#### Work required:
Everything below from the line with "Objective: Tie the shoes" through the line with "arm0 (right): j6" must be retyped exactly, except the pictures.

____

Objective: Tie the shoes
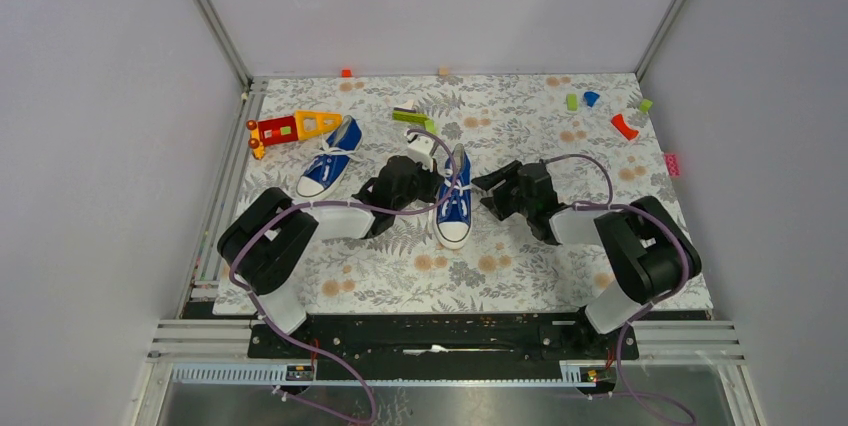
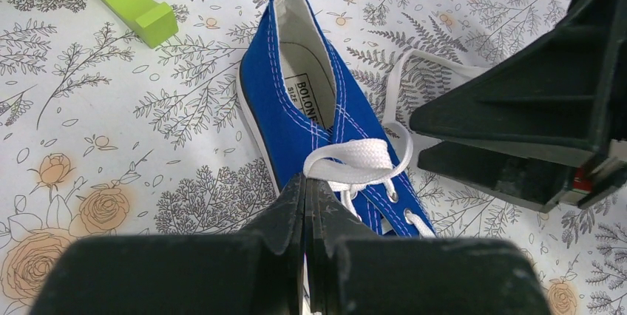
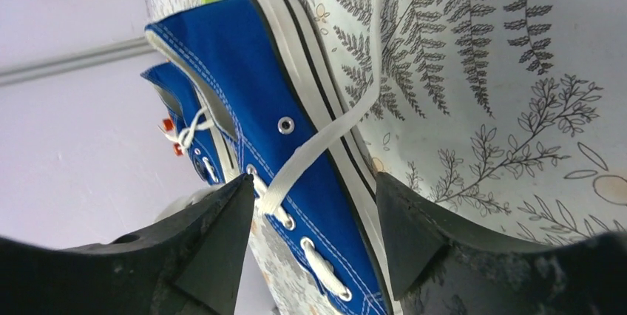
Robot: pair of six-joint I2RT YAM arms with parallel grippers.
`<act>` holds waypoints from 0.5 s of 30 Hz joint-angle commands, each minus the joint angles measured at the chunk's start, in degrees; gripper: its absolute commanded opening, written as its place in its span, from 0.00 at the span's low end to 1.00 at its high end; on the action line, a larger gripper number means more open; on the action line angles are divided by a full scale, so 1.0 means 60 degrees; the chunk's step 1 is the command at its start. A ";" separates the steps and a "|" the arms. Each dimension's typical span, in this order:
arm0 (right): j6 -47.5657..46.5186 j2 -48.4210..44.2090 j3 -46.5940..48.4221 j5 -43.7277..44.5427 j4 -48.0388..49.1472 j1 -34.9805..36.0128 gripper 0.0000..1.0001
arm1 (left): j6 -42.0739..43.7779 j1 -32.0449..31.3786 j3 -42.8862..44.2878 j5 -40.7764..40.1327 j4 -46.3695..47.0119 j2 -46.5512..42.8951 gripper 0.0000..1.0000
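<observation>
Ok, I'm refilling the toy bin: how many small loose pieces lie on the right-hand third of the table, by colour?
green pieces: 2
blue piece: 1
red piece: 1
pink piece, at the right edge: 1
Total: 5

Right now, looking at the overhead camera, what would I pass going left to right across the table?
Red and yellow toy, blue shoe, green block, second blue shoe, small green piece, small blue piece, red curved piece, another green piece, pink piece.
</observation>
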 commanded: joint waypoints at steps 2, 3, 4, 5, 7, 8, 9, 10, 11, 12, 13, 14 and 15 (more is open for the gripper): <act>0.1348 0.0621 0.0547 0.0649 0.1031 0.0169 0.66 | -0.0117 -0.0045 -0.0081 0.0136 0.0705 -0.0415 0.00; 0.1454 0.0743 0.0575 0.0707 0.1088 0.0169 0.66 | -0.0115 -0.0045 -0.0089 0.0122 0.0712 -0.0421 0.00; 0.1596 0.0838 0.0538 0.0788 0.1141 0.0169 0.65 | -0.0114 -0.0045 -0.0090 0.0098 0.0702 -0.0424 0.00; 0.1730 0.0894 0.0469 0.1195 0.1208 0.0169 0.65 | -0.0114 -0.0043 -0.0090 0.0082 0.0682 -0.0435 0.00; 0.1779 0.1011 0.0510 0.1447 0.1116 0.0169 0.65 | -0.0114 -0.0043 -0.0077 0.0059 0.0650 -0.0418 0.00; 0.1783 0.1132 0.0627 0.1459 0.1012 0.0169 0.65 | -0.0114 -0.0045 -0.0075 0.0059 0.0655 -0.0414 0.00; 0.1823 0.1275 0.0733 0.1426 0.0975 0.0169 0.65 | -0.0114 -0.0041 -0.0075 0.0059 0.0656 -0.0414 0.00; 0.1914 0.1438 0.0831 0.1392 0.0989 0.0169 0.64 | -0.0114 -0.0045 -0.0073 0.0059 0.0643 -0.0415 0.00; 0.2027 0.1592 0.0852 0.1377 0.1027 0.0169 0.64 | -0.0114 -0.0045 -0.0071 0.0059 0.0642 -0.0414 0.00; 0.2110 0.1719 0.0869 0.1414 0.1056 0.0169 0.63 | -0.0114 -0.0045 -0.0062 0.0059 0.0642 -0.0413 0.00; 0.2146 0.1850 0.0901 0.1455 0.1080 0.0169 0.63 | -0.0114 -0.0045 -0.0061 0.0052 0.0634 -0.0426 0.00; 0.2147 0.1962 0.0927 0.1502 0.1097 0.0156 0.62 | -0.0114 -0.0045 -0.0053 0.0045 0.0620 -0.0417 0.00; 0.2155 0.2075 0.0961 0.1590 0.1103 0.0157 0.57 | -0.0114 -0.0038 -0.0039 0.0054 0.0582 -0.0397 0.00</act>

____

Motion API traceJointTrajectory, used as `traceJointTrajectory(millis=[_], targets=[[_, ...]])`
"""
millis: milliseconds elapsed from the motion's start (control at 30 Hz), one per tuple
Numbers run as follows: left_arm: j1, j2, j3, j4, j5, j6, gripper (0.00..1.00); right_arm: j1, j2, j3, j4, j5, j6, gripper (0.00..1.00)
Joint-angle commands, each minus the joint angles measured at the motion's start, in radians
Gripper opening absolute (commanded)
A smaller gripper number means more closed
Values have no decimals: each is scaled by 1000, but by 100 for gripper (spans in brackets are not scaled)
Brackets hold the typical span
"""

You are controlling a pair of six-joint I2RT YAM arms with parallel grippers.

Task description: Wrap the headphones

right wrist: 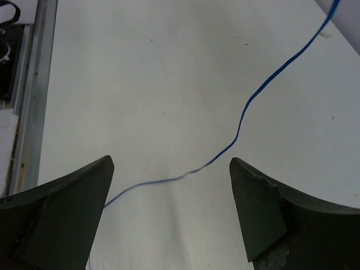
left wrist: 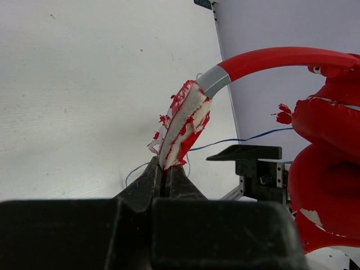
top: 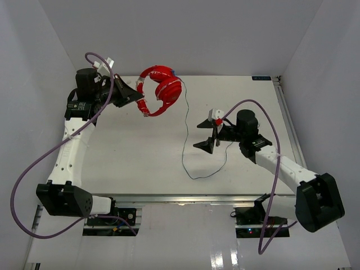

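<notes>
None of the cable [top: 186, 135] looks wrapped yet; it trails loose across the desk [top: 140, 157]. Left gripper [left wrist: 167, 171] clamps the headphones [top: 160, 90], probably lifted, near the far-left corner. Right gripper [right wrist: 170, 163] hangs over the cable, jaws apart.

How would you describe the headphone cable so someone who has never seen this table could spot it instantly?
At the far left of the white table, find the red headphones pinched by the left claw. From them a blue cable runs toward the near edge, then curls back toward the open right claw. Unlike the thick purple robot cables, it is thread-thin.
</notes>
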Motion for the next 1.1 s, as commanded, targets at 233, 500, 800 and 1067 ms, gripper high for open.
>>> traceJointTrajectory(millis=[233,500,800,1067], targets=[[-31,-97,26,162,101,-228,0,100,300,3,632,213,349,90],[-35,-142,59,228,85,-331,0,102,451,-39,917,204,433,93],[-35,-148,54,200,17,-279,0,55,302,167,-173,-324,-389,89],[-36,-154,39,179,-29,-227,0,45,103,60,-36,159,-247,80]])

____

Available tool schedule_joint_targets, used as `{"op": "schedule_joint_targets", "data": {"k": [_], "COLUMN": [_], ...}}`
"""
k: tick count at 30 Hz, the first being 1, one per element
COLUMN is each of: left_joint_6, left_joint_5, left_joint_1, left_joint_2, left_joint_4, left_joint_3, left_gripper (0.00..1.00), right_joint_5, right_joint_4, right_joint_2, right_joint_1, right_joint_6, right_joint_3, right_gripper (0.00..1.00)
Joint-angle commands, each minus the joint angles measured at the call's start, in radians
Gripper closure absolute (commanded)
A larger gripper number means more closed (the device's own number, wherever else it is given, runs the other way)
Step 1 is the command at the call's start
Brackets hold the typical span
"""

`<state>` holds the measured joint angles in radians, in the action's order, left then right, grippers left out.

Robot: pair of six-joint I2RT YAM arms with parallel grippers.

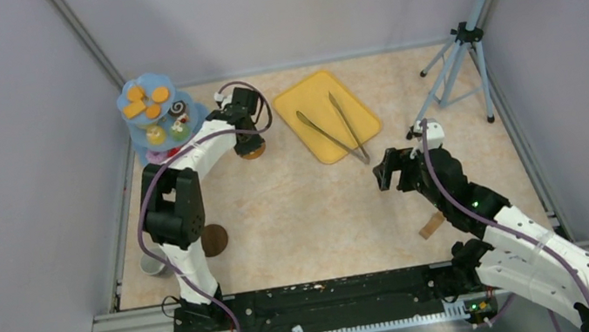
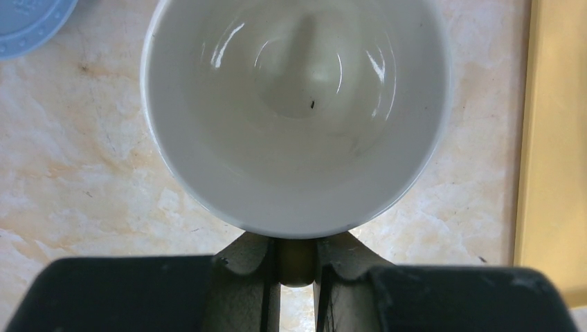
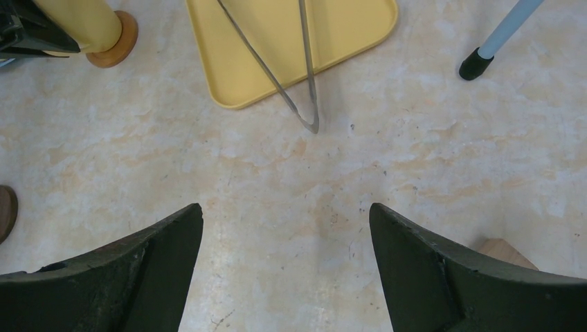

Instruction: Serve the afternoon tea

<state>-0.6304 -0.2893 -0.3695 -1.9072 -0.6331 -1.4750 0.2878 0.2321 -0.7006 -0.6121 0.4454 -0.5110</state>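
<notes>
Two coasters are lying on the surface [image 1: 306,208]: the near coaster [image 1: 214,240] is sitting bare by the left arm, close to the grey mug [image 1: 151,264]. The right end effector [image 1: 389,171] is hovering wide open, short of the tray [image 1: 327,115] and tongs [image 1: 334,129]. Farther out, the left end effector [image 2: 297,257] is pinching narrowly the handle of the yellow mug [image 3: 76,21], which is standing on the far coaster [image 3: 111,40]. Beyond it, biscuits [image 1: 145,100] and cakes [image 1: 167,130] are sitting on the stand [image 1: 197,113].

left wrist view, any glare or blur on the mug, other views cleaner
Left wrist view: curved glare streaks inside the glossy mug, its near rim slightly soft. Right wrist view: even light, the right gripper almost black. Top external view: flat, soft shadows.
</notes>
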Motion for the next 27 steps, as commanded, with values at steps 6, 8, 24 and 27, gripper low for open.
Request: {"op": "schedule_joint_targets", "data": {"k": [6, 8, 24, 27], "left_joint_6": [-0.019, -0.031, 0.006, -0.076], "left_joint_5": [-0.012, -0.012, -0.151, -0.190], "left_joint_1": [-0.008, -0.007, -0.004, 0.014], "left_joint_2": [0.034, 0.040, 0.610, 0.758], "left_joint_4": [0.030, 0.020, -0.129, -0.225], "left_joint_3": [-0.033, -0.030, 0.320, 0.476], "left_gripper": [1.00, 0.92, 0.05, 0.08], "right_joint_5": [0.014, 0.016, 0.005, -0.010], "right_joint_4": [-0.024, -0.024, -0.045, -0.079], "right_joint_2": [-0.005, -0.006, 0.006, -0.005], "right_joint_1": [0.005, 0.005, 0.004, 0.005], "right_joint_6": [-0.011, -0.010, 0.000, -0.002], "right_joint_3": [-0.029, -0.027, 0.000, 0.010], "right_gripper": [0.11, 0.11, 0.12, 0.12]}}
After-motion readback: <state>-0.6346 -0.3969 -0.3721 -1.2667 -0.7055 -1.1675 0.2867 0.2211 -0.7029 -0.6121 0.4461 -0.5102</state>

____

#### Written reply:
Objective: Tie the shoes
Robot: pair of six-joint I2RT YAM arms with parallel grippers.
`<act>` holds waypoints from 0.5 s of 30 Hz joint-angle commands, each minus the joint angles measured at the chunk's start, in degrees; gripper: its absolute commanded opening, written as its place in its span, from 0.00 at the span's low end to 1.00 at its high end; on the action line, a larger gripper number means more open; on the action line angles are divided by a full scale, so 1.0 means 60 degrees; the chunk's step 1 is the command at its start. A ";" separates the steps and a "|" the arms. Each dimension's typical span, in this order:
arm0 (right): j6 -47.5657..46.5186 j2 -48.4210..44.2090 j3 -46.5940..48.4221 j5 -43.7277..44.5427 j4 -48.0388..49.1472 j1 -34.9805..36.0128 gripper 0.0000..1.0001

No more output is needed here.